Women in the Time of Chaos: Sex and the Ideal Chinese Woman in the 1930s
- Shira Sneed

- Jul 7
- 10 min read
Updated: Jul 16
*Reprint of PLU HIST 301 Research Paper Overview

Introduction
When I began to learn about the role of Japan in World War II I did not understand why Germany’s atrocities are included in the history books of every country while the Japanese implementation of horror remains unknown by the majority of the world’s population. It was not until recently that I learned about the barbaric acts of the Japanese Imperial Army and in my twenty-six years of life I never heard of such biblical warfare in modern day history, besides at the hands of Adolf Hitler and Nazi Germany. Millions suffered, entire towns were destroyed, people were used as guinea pigs in Unit 731, and in less than a year’s time the nation’s capital, Nanking, was gutted by an Imperial army who sought to conquer the world, using China as it stepping stone.[1]
As I dove into the events of that period of horror for the Chinese people, I recognized that many heroes emerged from the ashes, like a phoenix. Those heroes were mainly westerners who happened to be in a beautiful place at an ugly time and as much as I acknowledge and respect the men and women who came forward and prevented the annihilation of the entire race of China, I became fixated on the treatment of the comfort women, not only by the Japanese soldiers but by the families when they returned home after the war was over and they were released by the soldiers.[2]

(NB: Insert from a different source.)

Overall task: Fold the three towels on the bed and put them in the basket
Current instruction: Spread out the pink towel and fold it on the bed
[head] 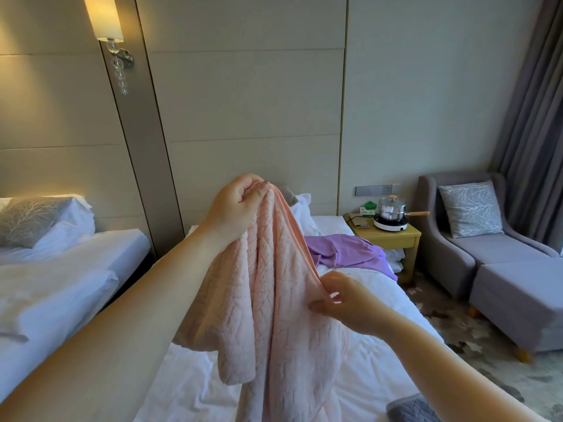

I considered this topic after I heard Zhang Xiu Hong tell the story of her rape.
Zhang Xiu Hong was twelve years old in 1937. Japanese soldiers threatened to murder her grandfather as he begged for the soldiers to spare her innocence. Figuring that she would be killed anyway, she told her grandfather to let her go with the men. They took her into another room where she was raped until she lost consciousness. After the Japanese rapist left, her grandfather soothed her and apologized for allowing them to take her. She responded to her comforter, “It is better for one of us to die then both of us.”[3]
Like Zhang Xiu Hong, many helpless women in towns throughout China, from Shanghai to Nanking, were victimized by the malicious army from Japan. Twenty thousand, girls as young as ten and women as old as sixty, were raped by Japanese soldiers within the first month that they occupied Nanking.[4] Every night they entered the safety zones in search of females to rape, and then they went after boys.[5] Ding Guo Yong, who was fifteen at the time, witnessed dead women being raped near Zhong Hua Gate by careless Japanese soldiers.[6] These kinds of terrorism is so surreal and even to this day some people in Japan refuse to believe the atrocities that happened in China from late1937 to early 1938. The proof has been presented to Japanese officials time and time again but acknowledgments are few and apologizes have not come to the victims who are haunted by the events that destroyed entire communities in the late 1930s. In 1993, the Japanese government did admit to having played a role in the recruitment of comfort women but no apology has been issued to the surviving victims or their families.[7]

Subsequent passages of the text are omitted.